Jody crossed her arms defensively, although her expression told Sara all she needed to know. Sara sighed. As much as she wanted to press on towards Mullins alone, she couldn’t leave these people wandering the farmland to become zombies.

“There’s a military base out to the northwest,” Sara said, summoning the authoritative tone that had served her well over the years. “If you follow me, we can at least get directions on where to go next. If your so-called friends are still…around…they may as well come too.”

Jody blanched at the implication her friends might be dead, but Sara had said it so casually any protest stuck in her throat.

“Well…” Jody sounded uncertain. “If we get back to where everyone’s bunked for the night, we can see who else wants to come. And get some food and sleep while we can. If we can find our way back, that is…”

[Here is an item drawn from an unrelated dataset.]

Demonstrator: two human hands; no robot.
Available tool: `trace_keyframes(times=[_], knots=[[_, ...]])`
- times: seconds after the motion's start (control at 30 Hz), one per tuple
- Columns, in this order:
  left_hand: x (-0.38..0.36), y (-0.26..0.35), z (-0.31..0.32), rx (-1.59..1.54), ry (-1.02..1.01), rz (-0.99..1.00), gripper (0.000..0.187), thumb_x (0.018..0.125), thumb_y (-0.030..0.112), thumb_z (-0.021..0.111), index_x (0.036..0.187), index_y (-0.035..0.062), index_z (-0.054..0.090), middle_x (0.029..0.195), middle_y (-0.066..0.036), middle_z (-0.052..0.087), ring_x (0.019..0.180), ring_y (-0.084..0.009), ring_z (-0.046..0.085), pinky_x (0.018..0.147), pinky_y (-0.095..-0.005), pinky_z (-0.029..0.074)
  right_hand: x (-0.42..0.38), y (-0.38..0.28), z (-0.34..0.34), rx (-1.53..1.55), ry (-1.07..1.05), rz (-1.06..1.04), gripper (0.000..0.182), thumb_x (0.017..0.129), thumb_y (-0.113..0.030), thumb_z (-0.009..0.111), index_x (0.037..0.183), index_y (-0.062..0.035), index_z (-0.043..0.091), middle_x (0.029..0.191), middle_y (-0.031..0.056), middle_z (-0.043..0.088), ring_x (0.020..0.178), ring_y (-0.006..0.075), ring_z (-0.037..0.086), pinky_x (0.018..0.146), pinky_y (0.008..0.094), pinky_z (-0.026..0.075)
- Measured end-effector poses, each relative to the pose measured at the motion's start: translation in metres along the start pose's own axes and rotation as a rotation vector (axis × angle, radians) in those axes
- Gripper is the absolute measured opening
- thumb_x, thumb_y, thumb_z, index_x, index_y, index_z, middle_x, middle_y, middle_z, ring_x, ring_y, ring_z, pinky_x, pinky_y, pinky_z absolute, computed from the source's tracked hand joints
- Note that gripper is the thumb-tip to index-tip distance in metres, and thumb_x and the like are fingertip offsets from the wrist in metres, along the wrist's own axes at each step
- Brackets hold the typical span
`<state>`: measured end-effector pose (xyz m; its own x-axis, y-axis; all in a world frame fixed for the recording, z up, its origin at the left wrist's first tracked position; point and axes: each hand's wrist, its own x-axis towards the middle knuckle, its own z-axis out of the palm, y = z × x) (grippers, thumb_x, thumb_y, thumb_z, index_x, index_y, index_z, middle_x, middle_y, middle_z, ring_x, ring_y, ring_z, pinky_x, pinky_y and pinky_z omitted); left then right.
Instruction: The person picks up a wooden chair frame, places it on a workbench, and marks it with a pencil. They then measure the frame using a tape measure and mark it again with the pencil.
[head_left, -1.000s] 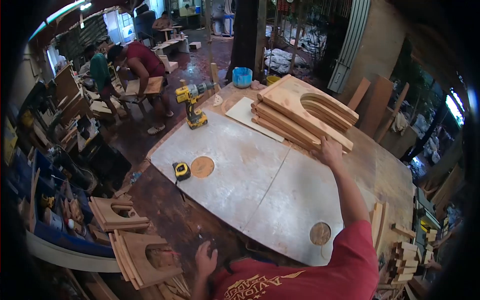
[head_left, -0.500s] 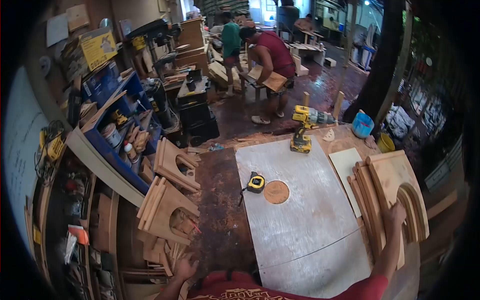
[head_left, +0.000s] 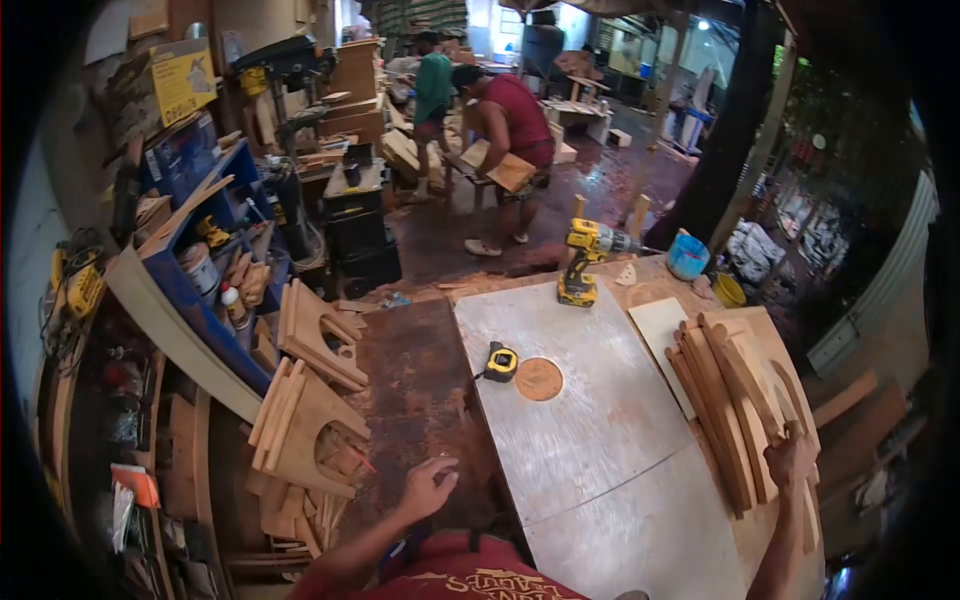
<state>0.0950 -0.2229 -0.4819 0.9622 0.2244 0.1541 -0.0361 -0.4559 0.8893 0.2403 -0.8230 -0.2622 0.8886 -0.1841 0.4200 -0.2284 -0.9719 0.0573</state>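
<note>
At the right, my right hand (head_left: 790, 458) is closed on the edge of a wooden panel with an arched cutout (head_left: 742, 372). The panel leans among several similar wooden pieces in a stack (head_left: 705, 400). My left hand (head_left: 430, 488) hovers over the dark tabletop (head_left: 405, 400), empty, with its fingers loosely apart. A yellow and black tape measure (head_left: 497, 362) lies on the pale board (head_left: 590, 400), beside a round hole (head_left: 540, 379). Upright at the board's far edge stands a yellow cordless drill (head_left: 580, 265).
More arched wooden panels (head_left: 310, 430) are piled at the left, near a blue tool shelf (head_left: 215, 270). A blue container (head_left: 688, 257) sits at the table's far right corner. Beyond the table, a person in a red shirt (head_left: 520, 115) bends over a board.
My left hand has risen from beside the left pile and moved right over the tabletop. The gripped panel has tilted left, away from the panel behind it. The view has shifted slightly.
</note>
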Motion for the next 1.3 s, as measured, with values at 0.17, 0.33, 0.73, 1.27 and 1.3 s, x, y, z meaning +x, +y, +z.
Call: trace_keyframes(times=[0.17, 0.33, 0.73, 1.27, 1.3], knots=[[0.039, 0.019, 0.041, -0.434, -0.219, -0.064, 0.028, 0.096, 0.01, 0.061, 0.123, 0.0011, 0.064, 0.112, -0.007, 0.071, 0.096, -0.0119, 0.066, 0.086, -0.0286, 0.053, -0.097, -0.054, -0.096, 0.015, 0.057, -0.111, 0.033, 0.066, -0.011, 0.075, 0.096, -0.0081, 0.062, 0.082, 0.0164, 0.067, 0.083, 0.0388, 0.064, 0.073, 0.0483, 0.051], [0.069, 0.06, 0.061, -1.246, -0.792, -0.498, 0.063, 0.1, 0.043, 0.056, 0.145, 0.0009, 0.04, 0.136, -0.016, 0.058, 0.114, -0.0266, 0.062, 0.092, -0.0438, 0.054, -0.211, -0.136, -0.177, -0.098, 0.015, -0.344, 0.045, 0.052, -0.01, 0.079, 0.092, -0.0109, 0.06, 0.083, 0.0084, 0.061, 0.078, 0.0329, 0.058, 0.066, 0.0454, 0.044], [0.016, 0.034, -0.023, -1.291, -1.01, -0.821, 0.065, 0.097, 0.041, 0.056, 0.145, 0.0004, 0.039, 0.131, -0.018, 0.059, 0.114, -0.0294, 0.063, 0.097, -0.0436, 0.054, -0.325, -0.211, -0.153, 0.064, -0.252, -0.622, 0.044, 0.048, -0.026, 0.079, 0.088, -0.0138, 0.065, 0.081, 0.0065, 0.062, 0.075, 0.0307, 0.063, 0.071, 0.046, 0.051], [0.034, -0.028, -0.056, -1.015, -0.592, -0.666, 0.049, 0.103, 0.034, 0.05, 0.138, 0.0011, 0.046, 0.126, -0.015, 0.063, 0.099, -0.0233, 0.066, 0.083, -0.0392, 0.055, -0.086, -0.146, -0.145, 0.297, -0.288, -0.099, 0.066, 0.057, -0.046, 0.09, 0.101, 0.0001, 0.073, 0.083, 0.0125, 0.071, 0.08, 0.021, 0.067, 0.074, 0.0353, 0.052], [0.024, -0.037, -0.059, -0.998, -0.534, -0.689, 0.048, 0.102, 0.034, 0.051, 0.137, 0.0016, 0.047, 0.123, -0.014, 0.064, 0.096, -0.0225, 0.066, 0.081, -0.0384, 0.055, -0.077, -0.148, -0.146, 0.315, -0.334, -0.09, 0.065, 0.057, -0.047, 0.091, 0.099, 0.0003, 0.074, 0.084, 0.0117, 0.072, 0.08, 0.0207, 0.067, 0.075, 0.0345, 0.051]])
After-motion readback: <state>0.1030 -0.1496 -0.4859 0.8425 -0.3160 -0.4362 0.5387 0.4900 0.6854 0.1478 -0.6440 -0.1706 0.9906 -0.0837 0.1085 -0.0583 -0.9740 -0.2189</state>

Sara laughed shortly and began to lead Jody out of the forest and back towards the fields they’d started from. She didn’t know when she’d decided to try and help strays. Nonetheless, the next morning, Sara emerged from the squat building Jody’s friends had claimed as a shelter with a half dozen crumpled-looking survivors in tow. They had followed Sara immediately and without argument.

The group moved quickly westwards towards a distant walled farm complex Sara had chosen as their next landmark. Sara jogged slightly ahead, although she didn’t really know why she was in such a hurry. 

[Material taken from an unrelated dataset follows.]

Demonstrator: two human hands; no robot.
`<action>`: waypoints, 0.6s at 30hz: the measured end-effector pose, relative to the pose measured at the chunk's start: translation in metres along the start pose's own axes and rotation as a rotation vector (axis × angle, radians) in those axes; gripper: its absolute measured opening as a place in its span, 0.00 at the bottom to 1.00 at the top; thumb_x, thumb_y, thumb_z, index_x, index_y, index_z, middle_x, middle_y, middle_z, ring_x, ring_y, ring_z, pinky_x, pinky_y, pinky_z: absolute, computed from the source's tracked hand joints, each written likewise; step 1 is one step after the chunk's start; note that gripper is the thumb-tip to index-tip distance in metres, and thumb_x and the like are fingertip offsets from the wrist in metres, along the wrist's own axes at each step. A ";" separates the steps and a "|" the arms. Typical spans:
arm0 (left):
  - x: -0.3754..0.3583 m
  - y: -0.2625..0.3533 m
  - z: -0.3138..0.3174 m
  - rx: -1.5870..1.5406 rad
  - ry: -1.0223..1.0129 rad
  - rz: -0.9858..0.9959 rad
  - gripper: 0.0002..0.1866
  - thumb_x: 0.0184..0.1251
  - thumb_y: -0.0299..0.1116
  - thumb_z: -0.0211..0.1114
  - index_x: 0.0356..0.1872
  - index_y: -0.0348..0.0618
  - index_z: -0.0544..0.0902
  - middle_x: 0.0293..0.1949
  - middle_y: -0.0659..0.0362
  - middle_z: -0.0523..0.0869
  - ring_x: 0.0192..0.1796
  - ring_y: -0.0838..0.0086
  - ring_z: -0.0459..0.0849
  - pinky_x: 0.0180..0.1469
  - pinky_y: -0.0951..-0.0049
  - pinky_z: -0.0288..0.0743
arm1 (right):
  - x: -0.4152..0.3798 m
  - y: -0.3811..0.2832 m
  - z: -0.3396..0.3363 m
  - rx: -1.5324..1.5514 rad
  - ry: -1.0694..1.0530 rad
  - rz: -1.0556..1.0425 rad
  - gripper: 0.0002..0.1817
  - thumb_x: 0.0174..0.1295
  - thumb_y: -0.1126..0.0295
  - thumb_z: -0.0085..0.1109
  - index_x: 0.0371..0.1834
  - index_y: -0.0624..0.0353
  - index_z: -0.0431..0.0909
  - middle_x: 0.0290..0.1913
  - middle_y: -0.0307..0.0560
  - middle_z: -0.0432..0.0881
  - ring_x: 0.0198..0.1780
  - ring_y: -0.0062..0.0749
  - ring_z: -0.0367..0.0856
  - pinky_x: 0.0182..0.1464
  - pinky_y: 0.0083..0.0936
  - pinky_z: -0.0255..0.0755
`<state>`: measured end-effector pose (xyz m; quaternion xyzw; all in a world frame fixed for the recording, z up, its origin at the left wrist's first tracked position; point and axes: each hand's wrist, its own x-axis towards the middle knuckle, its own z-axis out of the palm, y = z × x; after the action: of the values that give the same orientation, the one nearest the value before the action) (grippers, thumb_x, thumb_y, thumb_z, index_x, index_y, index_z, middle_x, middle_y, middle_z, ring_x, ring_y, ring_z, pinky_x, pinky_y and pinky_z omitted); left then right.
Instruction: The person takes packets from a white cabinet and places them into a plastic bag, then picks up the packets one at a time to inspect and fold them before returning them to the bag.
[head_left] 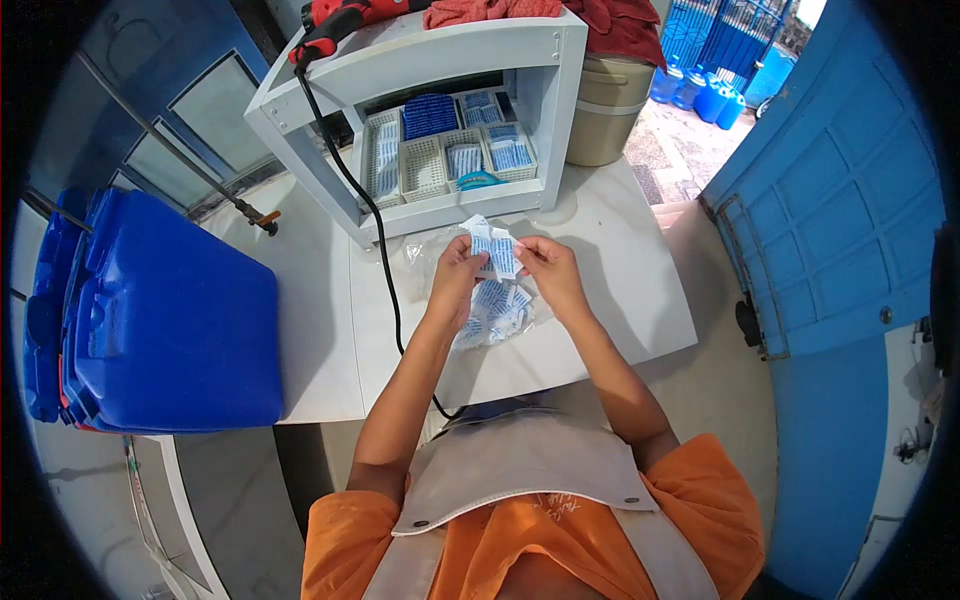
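Small white packets with blue print (495, 250) are held up between my two hands over the table. My left hand (456, 278) is closed on their left side, thumb across the front. On the right edge, my right hand (553, 272) pinches with thumb and fingertips. Just below the hands lies a clear plastic bag (540, 312) with more printed packets (492, 312) in it. Its crumpled plastic also spreads behind my left hand. How many packets I hold cannot be made out.
A white shelf unit (420, 75) stands behind my hands, holding several baskets (422, 168) of packets. A black cable (380, 225) runs down from a red heat-gun-like tool (345, 22). Blue jerrycans (180, 310) stand left; a beige bucket (603, 115) is back right. The white table (630, 290) ends at right.
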<state>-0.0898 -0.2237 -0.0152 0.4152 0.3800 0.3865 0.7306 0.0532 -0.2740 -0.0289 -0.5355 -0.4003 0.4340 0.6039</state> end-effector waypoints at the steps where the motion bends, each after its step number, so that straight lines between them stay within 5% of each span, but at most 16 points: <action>1: -0.001 0.000 0.002 -0.003 0.001 0.029 0.12 0.62 0.22 0.51 0.46 0.39 0.72 0.41 0.58 0.80 0.41 0.75 0.79 0.43 0.74 0.71 | 0.001 0.000 -0.001 0.030 -0.019 0.002 0.10 0.60 0.69 0.58 0.38 0.66 0.79 0.29 0.37 0.80 0.28 0.16 0.74 0.30 0.15 0.70; 4: -0.003 0.000 0.008 -0.014 -0.076 0.000 0.12 0.63 0.22 0.49 0.47 0.40 0.71 0.40 0.58 0.80 0.39 0.74 0.80 0.42 0.72 0.76 | 0.003 0.001 -0.003 0.283 -0.146 0.135 0.10 0.61 0.69 0.59 0.36 0.66 0.79 0.29 0.35 0.79 0.28 0.15 0.73 0.31 0.15 0.69; 8: -0.008 0.008 0.012 -0.110 -0.061 -0.057 0.12 0.64 0.22 0.49 0.48 0.40 0.71 0.40 0.58 0.80 0.39 0.75 0.80 0.40 0.73 0.75 | 0.003 -0.004 -0.003 0.173 -0.088 0.125 0.07 0.60 0.71 0.58 0.35 0.65 0.78 0.28 0.38 0.79 0.27 0.19 0.74 0.31 0.17 0.69; 10: -0.008 0.006 0.012 -0.039 -0.041 -0.045 0.12 0.65 0.23 0.49 0.49 0.41 0.71 0.42 0.59 0.80 0.41 0.76 0.80 0.41 0.73 0.74 | -0.007 -0.017 0.006 -0.451 0.152 -0.346 0.05 0.59 0.74 0.56 0.36 0.64 0.77 0.31 0.45 0.79 0.28 0.28 0.76 0.32 0.21 0.70; 13: -0.009 0.003 0.016 -0.054 -0.053 -0.034 0.13 0.66 0.24 0.48 0.51 0.42 0.70 0.44 0.59 0.79 0.44 0.76 0.78 0.45 0.72 0.72 | -0.009 -0.016 0.017 -0.518 0.224 -0.526 0.07 0.58 0.77 0.54 0.40 0.63 0.75 0.35 0.50 0.77 0.29 0.35 0.76 0.31 0.25 0.70; 18: -0.006 -0.002 0.016 -0.165 -0.089 -0.054 0.14 0.67 0.25 0.47 0.53 0.44 0.70 0.46 0.61 0.78 0.46 0.77 0.77 0.47 0.71 0.71 | -0.009 -0.022 0.020 -0.452 0.209 -0.519 0.08 0.57 0.76 0.58 0.40 0.63 0.75 0.33 0.46 0.78 0.28 0.28 0.75 0.29 0.22 0.69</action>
<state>-0.0778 -0.2351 -0.0100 0.3598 0.3252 0.3778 0.7887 0.0339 -0.2777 -0.0048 -0.5775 -0.5449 0.1098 0.5980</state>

Maybe she could at least train others the way she had failed her family. Perhaps Project Greenshoot hadn’t been purely precautionary after all. If she could just get to Mullins, she was sure she could help—

_Help with what?_

Rebuild a world without her family in it? Sara had lost everything in her life worth having.

_Why keep going?_

Sara shook her head and kept running.

At least in the field, she didn’t have to think about it.

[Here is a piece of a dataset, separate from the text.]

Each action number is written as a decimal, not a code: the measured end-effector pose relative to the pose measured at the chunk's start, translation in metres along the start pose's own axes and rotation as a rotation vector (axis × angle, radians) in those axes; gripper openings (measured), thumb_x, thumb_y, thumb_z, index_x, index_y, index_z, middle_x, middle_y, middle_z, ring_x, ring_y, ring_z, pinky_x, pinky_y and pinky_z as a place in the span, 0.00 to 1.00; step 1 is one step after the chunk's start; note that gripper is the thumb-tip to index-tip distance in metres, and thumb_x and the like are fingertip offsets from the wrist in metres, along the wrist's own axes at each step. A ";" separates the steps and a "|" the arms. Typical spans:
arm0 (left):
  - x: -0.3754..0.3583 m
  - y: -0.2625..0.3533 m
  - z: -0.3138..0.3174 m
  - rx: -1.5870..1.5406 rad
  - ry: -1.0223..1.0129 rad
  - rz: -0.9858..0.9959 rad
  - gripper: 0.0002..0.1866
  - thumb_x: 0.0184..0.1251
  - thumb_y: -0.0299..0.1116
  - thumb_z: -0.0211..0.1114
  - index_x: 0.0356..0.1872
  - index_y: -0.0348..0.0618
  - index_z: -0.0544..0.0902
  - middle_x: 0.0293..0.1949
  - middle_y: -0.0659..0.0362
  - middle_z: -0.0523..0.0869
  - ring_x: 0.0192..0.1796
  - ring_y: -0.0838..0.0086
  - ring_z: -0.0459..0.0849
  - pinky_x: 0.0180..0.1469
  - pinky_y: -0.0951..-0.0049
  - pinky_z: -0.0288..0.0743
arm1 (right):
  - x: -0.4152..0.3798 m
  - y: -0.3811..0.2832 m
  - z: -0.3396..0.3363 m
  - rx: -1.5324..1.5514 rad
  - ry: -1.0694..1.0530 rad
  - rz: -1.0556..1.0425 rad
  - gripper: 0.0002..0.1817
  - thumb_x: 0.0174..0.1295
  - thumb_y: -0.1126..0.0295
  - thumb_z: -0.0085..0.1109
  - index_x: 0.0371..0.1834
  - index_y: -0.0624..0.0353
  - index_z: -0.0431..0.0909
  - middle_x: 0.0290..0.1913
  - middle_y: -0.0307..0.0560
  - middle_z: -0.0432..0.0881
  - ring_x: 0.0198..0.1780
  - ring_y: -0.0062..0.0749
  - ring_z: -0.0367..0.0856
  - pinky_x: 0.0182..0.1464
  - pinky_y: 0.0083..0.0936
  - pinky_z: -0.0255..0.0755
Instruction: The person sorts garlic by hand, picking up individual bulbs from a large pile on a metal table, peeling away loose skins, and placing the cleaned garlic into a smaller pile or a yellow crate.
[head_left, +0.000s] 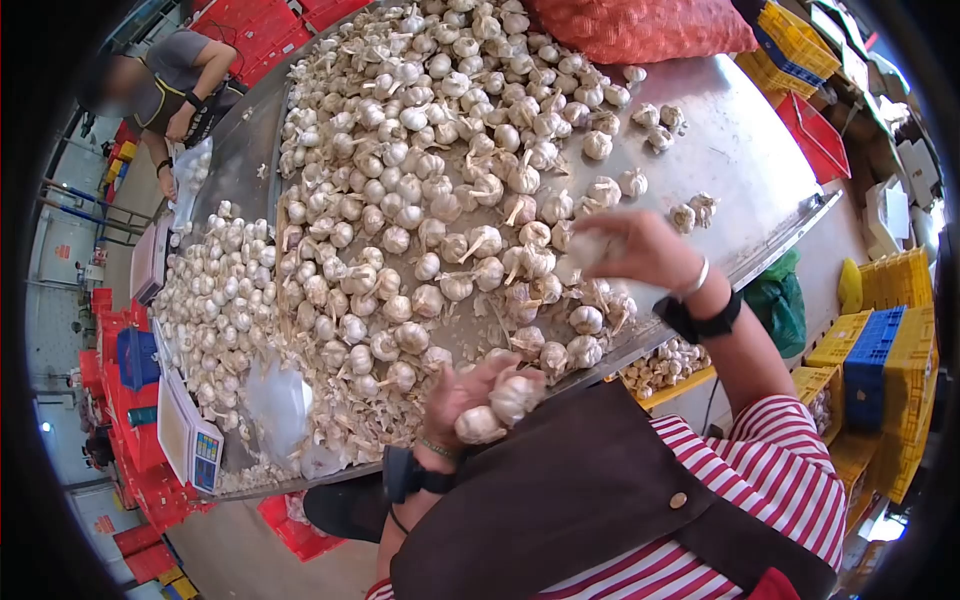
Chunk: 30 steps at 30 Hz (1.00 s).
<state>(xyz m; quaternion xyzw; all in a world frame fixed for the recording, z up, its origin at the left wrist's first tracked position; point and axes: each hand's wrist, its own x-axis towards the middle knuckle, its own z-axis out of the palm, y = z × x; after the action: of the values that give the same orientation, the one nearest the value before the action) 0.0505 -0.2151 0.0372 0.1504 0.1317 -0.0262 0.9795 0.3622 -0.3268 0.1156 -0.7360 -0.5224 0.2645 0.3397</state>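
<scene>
My left hand (465, 395), palm up near the table's front edge, cradles two garlic bulbs: one whitish bulb (481, 425) towards the wrist side and another bulb (515, 398) by the fingertips. Over the right part of the pile, my right hand (645, 245) is closed around a pale garlic bulb (594, 248), slightly blurred by motion. A large heap of garlic bulbs (400, 180), many with stems and loose skins, covers the metal table (735, 130). Smaller, cleaner bulbs (225, 280) lie in a separate section on the left.
A red mesh sack (640, 25) lies at the table's far edge. Digital scales (190, 430) stand along the left side, beside a clear plastic bag (280, 400). A co-worker (170, 85) is at the far left. Yellow crates (895, 370) and a green bag (778, 300) are on the right.
</scene>
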 end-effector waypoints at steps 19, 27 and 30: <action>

All she needed to do was survive.

**Author's Note:**

> The second scene of this fic was originally inspired by a Zombies, Make challenge prompt titled "My First Knife Fight." 
> 
> The photograph is based on - really, stolen from - the art kaoticfive created as cover art for the ZR:TM song "I Will Be Waiting." I took one look and there was a whole backstory in my head.
> 
> This whole thing was supposed to be a fun one-shot of family bonding. Then I added the first scene as research for my role as Sara in the ZRTM fan project. Then the rest kind of happened as I ran through her journey live as the songs about the events were written.
> 
> I wish you all could understand deep into Sara Smith I had gotten at this point. I got the idea for this fic back within the first ten missions of S2, before many things happened which will seem like references. It was pretty creepy, to be honest, to write something and hear it confirmed on my next run. As of the time of completing this fic, I have just finished S3M5.
> 
> If you've made it to the end, thank you. This is the longest and hardest I've worked on a piece of my writing so far, and it means a lot to me that you took this much time to look at it. Thank you so much.